▶ _What you should do_
Give again, word for word, every line in the entries below from the line with "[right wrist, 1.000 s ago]" up to and including the line with "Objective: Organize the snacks", and no other line.

▶ _Exercise input_

....................

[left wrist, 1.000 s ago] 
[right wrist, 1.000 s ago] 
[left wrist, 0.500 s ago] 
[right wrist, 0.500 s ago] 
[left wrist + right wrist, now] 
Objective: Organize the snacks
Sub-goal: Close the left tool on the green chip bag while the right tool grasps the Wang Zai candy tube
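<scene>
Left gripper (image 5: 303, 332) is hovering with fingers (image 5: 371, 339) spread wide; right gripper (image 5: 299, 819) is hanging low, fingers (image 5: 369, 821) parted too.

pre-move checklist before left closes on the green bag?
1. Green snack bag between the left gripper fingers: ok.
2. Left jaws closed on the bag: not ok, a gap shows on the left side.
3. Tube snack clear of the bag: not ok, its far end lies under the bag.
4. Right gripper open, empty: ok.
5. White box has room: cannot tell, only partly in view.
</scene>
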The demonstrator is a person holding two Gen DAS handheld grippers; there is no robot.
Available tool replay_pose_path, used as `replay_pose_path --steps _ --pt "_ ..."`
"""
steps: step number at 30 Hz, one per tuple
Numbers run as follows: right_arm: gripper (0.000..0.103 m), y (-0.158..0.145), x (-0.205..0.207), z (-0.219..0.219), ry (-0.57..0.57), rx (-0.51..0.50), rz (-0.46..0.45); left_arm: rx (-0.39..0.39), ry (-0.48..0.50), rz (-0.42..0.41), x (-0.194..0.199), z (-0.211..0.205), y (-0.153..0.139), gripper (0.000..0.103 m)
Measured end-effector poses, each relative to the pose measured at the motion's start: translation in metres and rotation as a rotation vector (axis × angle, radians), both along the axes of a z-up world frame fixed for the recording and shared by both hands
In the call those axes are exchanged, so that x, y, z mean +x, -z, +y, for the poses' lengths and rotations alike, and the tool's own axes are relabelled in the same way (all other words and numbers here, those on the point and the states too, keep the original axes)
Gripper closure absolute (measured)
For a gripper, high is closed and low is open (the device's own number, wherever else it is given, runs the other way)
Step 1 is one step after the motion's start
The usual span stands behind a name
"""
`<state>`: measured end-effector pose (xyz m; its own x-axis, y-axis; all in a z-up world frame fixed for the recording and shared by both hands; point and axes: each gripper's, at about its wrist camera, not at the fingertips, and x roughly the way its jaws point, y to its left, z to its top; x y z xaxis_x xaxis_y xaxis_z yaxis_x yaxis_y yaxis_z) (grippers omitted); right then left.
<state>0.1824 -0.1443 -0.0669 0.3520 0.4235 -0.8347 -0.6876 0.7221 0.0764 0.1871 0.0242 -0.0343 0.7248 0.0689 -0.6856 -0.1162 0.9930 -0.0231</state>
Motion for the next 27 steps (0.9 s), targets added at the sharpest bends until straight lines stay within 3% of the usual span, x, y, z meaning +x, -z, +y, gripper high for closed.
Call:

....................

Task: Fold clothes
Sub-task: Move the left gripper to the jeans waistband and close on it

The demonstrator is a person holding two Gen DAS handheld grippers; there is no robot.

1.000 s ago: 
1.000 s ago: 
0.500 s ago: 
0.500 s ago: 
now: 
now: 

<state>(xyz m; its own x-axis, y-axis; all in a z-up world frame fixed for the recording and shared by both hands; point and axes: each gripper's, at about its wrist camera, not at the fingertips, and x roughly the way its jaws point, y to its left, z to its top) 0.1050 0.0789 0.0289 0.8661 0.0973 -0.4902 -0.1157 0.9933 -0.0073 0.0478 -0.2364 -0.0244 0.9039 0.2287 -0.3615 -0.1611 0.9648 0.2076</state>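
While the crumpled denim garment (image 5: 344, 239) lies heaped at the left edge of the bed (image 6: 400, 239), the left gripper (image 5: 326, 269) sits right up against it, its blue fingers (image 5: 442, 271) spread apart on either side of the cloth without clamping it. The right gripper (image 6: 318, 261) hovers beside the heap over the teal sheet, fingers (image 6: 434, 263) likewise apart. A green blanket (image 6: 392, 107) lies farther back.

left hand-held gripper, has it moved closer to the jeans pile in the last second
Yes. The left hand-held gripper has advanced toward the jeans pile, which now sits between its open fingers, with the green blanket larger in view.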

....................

▶ _The answer_
[right wrist, 1.000 s ago] 
[left wrist, 0.500 s ago] 
[right wrist, 0.500 s ago] 
[left wrist + right wrist, now] 
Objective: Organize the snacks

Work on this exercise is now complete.